• [What is being asked]: Copy out the data in full, keeping each line exactly as it reads.

• [Data below]:
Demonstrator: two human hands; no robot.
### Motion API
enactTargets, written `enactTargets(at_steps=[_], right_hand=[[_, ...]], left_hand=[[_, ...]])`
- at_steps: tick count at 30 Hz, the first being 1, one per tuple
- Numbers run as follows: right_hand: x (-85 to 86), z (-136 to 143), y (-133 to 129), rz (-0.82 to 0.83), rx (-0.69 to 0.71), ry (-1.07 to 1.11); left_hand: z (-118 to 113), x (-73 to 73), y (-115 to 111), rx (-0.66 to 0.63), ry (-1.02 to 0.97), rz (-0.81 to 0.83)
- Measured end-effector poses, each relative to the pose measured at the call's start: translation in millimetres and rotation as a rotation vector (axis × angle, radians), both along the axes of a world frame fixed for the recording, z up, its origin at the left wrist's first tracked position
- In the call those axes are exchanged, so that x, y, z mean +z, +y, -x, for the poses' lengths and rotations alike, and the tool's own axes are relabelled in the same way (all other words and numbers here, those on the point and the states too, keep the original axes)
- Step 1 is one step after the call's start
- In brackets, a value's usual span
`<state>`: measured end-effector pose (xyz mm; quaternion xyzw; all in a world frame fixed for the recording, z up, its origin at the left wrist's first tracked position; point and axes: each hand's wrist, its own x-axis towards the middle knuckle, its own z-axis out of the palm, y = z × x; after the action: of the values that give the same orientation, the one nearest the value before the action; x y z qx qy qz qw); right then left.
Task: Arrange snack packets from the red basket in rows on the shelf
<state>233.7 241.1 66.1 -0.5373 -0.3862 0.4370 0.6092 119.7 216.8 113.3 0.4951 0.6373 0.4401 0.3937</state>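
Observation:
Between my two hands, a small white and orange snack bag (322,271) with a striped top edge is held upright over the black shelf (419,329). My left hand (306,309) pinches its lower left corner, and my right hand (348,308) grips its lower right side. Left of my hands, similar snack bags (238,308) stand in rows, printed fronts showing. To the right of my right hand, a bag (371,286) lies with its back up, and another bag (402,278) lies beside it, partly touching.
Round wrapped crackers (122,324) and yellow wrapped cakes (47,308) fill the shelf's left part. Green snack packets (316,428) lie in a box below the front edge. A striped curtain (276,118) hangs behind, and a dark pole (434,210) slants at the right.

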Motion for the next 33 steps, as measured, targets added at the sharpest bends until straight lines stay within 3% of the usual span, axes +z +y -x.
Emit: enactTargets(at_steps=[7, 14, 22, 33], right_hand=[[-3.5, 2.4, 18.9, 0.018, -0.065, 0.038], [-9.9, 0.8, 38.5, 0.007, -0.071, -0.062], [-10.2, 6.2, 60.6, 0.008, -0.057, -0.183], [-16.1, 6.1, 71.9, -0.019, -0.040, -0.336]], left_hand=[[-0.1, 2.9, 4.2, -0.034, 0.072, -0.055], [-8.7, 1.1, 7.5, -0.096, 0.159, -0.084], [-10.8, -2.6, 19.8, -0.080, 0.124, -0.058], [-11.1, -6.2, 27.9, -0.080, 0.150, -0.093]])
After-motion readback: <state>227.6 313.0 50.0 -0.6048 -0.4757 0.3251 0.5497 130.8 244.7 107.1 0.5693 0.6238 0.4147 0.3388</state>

• [Answer section]:
Demonstrator: two human hands; no robot.
### Motion API
enactTargets, written `enactTargets(at_steps=[_], right_hand=[[_, ...]], left_hand=[[_, ...]])`
- at_steps: tick count at 30 Hz, the first being 1, one per tuple
- Numbers run as follows: right_hand: x (-85 to 86), z (-136 to 143), y (-133 to 129), rz (-0.82 to 0.83), rx (-0.69 to 0.71), ry (-1.07 to 1.11); left_hand: z (-118 to 113), x (-73 to 73), y (-115 to 111), rx (-0.66 to 0.63), ry (-1.02 to 0.97), rz (-0.81 to 0.83)
- Measured end-effector poses, each relative to the pose measured at the call's start: translation in millimetres and rotation as a rotation vector (axis × angle, radians), both along the axes of a world frame fixed for the recording, z up, its origin at the left wrist's first tracked position
- In the call those axes are exchanged, so that x, y, z mean +z, +y, -x, for the poses' lengths and rotations alike, and the tool's own axes are relabelled in the same way (all other words and numbers here, those on the point and the states too, keep the original axes)
- Step 1 is one step after the call's start
- In brackets, a value's usual span
`<state>`: measured end-effector pose (xyz mm; quaternion xyzw; all in a world frame fixed for the recording, z up, its origin at the left wrist's first tracked position; point and axes: each hand's wrist, its own x-axis towards the middle knuckle, its own z-axis out of the palm, y = z × x; after the action: of the values that give the same orientation, the one nearest the value before the action; x y z qx qy qz qw); right then left.
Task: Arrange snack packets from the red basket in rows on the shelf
<state>233.7 241.1 66.1 -0.5373 -0.3862 0.4370 0.6092 119.7 216.8 113.3 0.4951 0.6373 0.4401 0.3937</state>
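Observation:
Between my two hands, a small white and orange snack bag (322,271) with a striped top edge is held upright over the black shelf (419,329). My left hand (306,309) pinches its lower left corner, and my right hand (348,308) grips its lower right side. Left of my hands, similar snack bags (238,308) stand in rows, printed fronts showing. To the right of my right hand, a bag (371,286) lies with its back up, and another bag (402,278) lies beside it, partly touching.
Round wrapped crackers (122,324) and yellow wrapped cakes (47,308) fill the shelf's left part. Green snack packets (316,428) lie in a box below the front edge. A striped curtain (276,118) hangs behind, and a dark pole (434,210) slants at the right.
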
Motion for the next 33 steps, as measured, targets added at the sharpest bends until straight lines stay within 3% of the usual span, axes +z +y -x.
Emit: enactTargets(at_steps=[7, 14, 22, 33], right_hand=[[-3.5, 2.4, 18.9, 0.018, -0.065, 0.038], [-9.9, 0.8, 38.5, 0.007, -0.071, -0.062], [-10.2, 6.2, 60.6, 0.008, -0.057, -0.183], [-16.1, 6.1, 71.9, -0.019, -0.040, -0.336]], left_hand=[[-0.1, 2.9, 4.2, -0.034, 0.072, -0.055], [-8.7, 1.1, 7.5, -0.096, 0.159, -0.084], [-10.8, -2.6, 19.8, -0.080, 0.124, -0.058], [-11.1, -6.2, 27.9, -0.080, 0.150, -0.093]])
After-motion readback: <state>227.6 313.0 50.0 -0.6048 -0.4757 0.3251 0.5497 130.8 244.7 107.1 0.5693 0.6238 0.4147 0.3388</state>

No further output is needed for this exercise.